By default Org expands code blocks during tangling. The ‘no-expand’ header argument turns off such expansions. Note that one side-effect of expansion by org-babel-expand-src-block also assigns values (see Environment of a Code Block) to variables. Expansions also replace noweb references with their targets (see Noweb Reference Syntax). Some of these expansions may cause premature assignment, hence this option. This option makes a difference only for tangling. It has no effect when exporting since code blocks for execution have to be expanded anyway.

Functions

org-babel-tangle

Tangle the current file. Bound to C-c C-v t.

With prefix argument only tangle the current code block.

org-babel-tangle-file

Choose a file to tangle. Bound to C-c C-v f.

Tangle hooks

org-babel-pre-tangle-hook

This hook is run before the tangle process begins. The active buffer is buffer to be tangled.

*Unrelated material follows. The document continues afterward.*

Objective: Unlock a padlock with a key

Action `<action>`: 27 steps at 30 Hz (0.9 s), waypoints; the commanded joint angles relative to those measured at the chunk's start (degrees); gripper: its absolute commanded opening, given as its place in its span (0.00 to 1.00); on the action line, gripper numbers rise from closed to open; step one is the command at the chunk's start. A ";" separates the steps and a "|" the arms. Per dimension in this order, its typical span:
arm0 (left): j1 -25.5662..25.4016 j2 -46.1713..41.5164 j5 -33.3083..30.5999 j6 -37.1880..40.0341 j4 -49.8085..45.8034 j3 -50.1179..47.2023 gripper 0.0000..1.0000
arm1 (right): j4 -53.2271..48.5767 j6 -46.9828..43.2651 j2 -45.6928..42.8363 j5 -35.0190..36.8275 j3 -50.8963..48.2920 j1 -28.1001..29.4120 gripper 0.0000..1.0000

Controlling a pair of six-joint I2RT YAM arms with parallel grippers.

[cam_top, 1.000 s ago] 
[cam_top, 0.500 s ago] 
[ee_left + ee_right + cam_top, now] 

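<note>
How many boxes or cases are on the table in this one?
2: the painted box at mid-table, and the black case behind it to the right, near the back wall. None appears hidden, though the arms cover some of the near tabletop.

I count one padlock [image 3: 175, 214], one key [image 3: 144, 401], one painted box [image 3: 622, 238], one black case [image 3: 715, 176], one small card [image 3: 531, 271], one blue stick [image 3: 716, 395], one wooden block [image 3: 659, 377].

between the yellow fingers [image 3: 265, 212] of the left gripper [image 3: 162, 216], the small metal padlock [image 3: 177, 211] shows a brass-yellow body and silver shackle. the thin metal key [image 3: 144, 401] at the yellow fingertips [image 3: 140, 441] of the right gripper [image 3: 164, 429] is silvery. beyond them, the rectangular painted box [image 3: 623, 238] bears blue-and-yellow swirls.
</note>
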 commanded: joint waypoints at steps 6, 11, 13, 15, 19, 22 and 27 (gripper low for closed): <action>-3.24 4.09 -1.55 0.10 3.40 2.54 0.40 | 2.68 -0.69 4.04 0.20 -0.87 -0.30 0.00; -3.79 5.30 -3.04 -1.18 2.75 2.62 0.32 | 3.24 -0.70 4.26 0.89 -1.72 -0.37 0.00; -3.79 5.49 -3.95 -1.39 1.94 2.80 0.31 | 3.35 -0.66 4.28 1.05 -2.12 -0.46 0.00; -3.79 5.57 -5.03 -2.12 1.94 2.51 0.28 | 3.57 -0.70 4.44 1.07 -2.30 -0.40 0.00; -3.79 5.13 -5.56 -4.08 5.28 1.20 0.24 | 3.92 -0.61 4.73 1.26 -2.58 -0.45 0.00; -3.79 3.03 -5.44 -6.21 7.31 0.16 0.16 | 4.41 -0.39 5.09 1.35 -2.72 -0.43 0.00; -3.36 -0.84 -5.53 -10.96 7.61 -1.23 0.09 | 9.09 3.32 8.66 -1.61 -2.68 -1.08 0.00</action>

org-babel-tangle-body-hook

This hook is run from a temporary buffer containing expanded code of every tangled code block. The hook can modify the expanded code as needed. The contents of the current buffer will be used as actual code block expansion.

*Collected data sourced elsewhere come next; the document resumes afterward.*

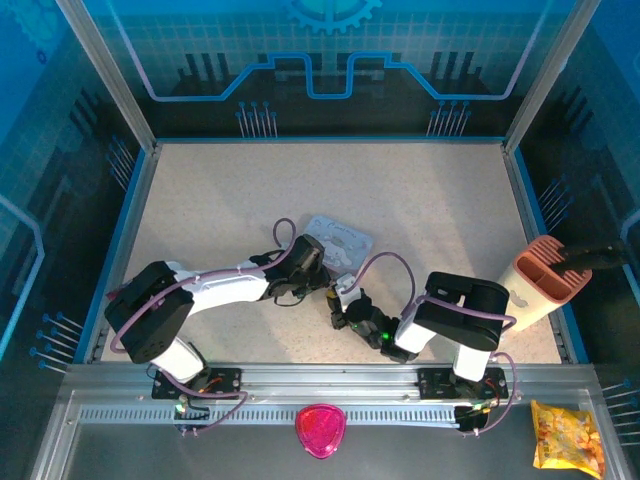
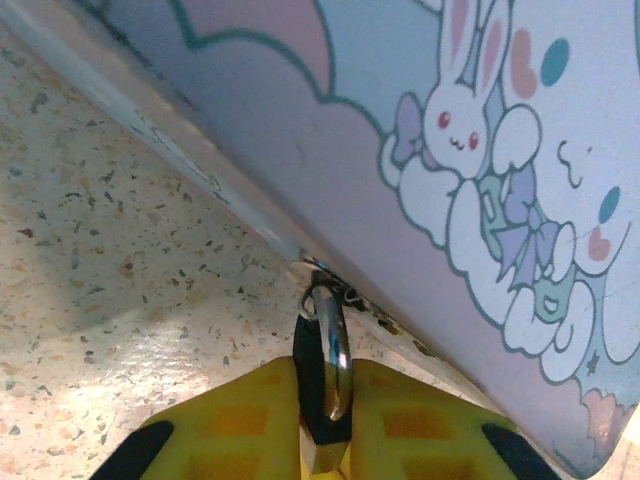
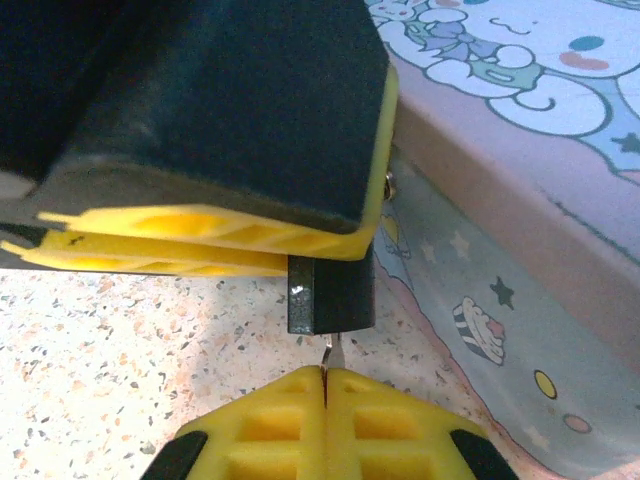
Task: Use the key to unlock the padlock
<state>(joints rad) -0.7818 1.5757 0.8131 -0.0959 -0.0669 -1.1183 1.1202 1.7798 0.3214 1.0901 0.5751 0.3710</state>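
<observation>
The padlock [image 3: 330, 292] is a small dark block hanging from the edge of the pale blue cartoon tin [image 2: 480, 150]. Its silvery shackle [image 2: 330, 340] is hooked into the tin's clasp. My left gripper [image 2: 325, 378] is shut on the padlock, one yellow finger [image 2: 235, 420] on each side of its body. From below, my right gripper [image 3: 325, 375] is shut on the key [image 3: 331, 352]. The key's thin blade points up and meets the padlock's underside. In the top view both grippers meet just in front of the tin [image 1: 338, 240], the left gripper [image 1: 312, 275] above the right gripper [image 1: 342, 305].
A salmon-pink holder [image 1: 545, 282] with a black tool in it stands at the right edge of the table. A yellow snack bag [image 1: 568, 436] and a pink heart-shaped thing [image 1: 320, 430] lie off the table, in front of the arm bases. Blue walls close the work area.
</observation>
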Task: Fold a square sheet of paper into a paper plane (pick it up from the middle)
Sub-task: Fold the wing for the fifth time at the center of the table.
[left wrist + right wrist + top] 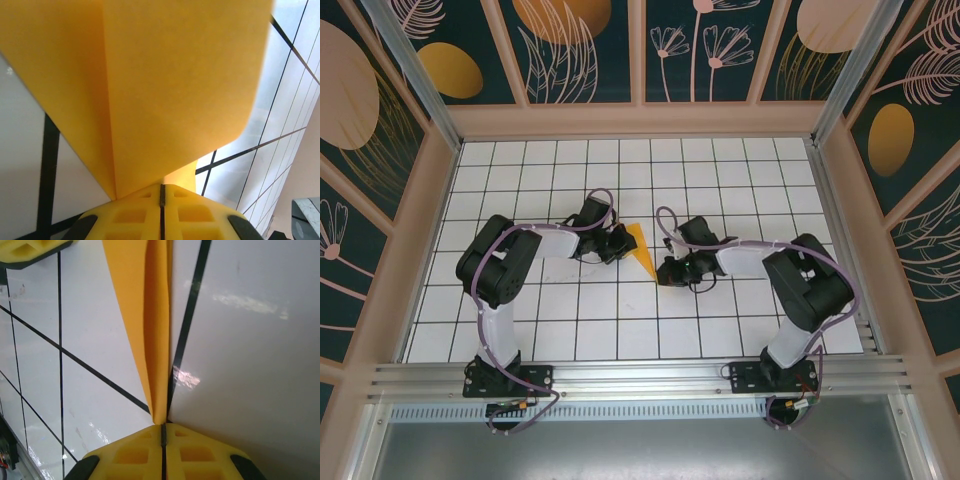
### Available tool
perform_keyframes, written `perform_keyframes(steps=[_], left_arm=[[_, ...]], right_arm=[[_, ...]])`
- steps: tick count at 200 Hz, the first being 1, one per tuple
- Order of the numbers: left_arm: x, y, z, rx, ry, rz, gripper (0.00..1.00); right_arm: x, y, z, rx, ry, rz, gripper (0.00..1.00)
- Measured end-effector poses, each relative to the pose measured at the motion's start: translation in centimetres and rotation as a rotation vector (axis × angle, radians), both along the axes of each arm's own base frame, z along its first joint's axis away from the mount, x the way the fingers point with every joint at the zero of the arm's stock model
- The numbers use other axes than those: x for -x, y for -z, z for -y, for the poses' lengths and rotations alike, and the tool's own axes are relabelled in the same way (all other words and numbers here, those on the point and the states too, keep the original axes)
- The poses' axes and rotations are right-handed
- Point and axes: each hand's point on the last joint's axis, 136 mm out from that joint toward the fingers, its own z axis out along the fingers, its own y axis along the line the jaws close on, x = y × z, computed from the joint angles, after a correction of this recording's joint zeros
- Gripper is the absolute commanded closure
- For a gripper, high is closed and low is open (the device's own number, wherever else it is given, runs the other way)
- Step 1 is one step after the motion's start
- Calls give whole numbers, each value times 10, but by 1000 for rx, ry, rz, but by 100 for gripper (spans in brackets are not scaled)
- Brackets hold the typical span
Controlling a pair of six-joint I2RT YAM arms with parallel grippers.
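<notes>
Top external view shows the thin orange-yellow paper (640, 248), already folded into a narrow pointed dart, at the middle of the white gridded bench (570, 330), the left tool (618, 243) clamped on its wide end and the right tool (668, 270) pinching its tip, so likely only final creasing remains.

No legible text, label, brand, number or sign noted on the table (620, 330) or elsewhere; fine print possibly unresolved.
</notes>
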Motion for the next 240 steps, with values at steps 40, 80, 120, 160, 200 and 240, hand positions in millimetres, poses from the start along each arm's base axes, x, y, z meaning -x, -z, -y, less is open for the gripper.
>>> perform_keyframes(steps=[40, 80, 120, 160, 200, 240], left_arm=[[0, 0, 0, -2, 7, 6, 91], [0, 0, 0, -3, 12, 12, 90], [0, -1, 0, -3, 14, 12, 90], [-1, -2, 1, -7, 26, 18, 85], [-4, -11, 4, 15, 55, 81, 79], [-1, -29, 0, 69, 57, 174, 82]], right_arm=[[-16, -29, -11, -44, 12, 45, 91], [-46, -42, -34, -86, 22, 85, 92], [-46, -11, -41, -42, 9, 24, 94], [-44, 0, -39, -22, 12, 8, 95], [-45, 3, -38, -41, 17, 19, 97], [-45, 2, -38, -62, 32, 3, 98]])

org-babel-post-tangle-hook

This hook is run from within code files tangled by org-babel-tangle, making it suitable for post-processing, compilation, and evaluation of code in the tangled files.

org-babel-tangle-finished-hook

This hook is run after post-tangle hooks, in the original buffer.

Jumping between code and Org

Debuggers normally link errors and messages back to the source code. But for tangled files, we want to link back to the Org file, not to the tangled source file. To make this extra jump, Org uses org-babel-tangle-jump-to-org function with two additional source code block header arguments:

  1. Set ‘padline’ to true—this is the default setting.
  2. Set ‘comments’ to ‘link’, which makes Org insert links to the Org file.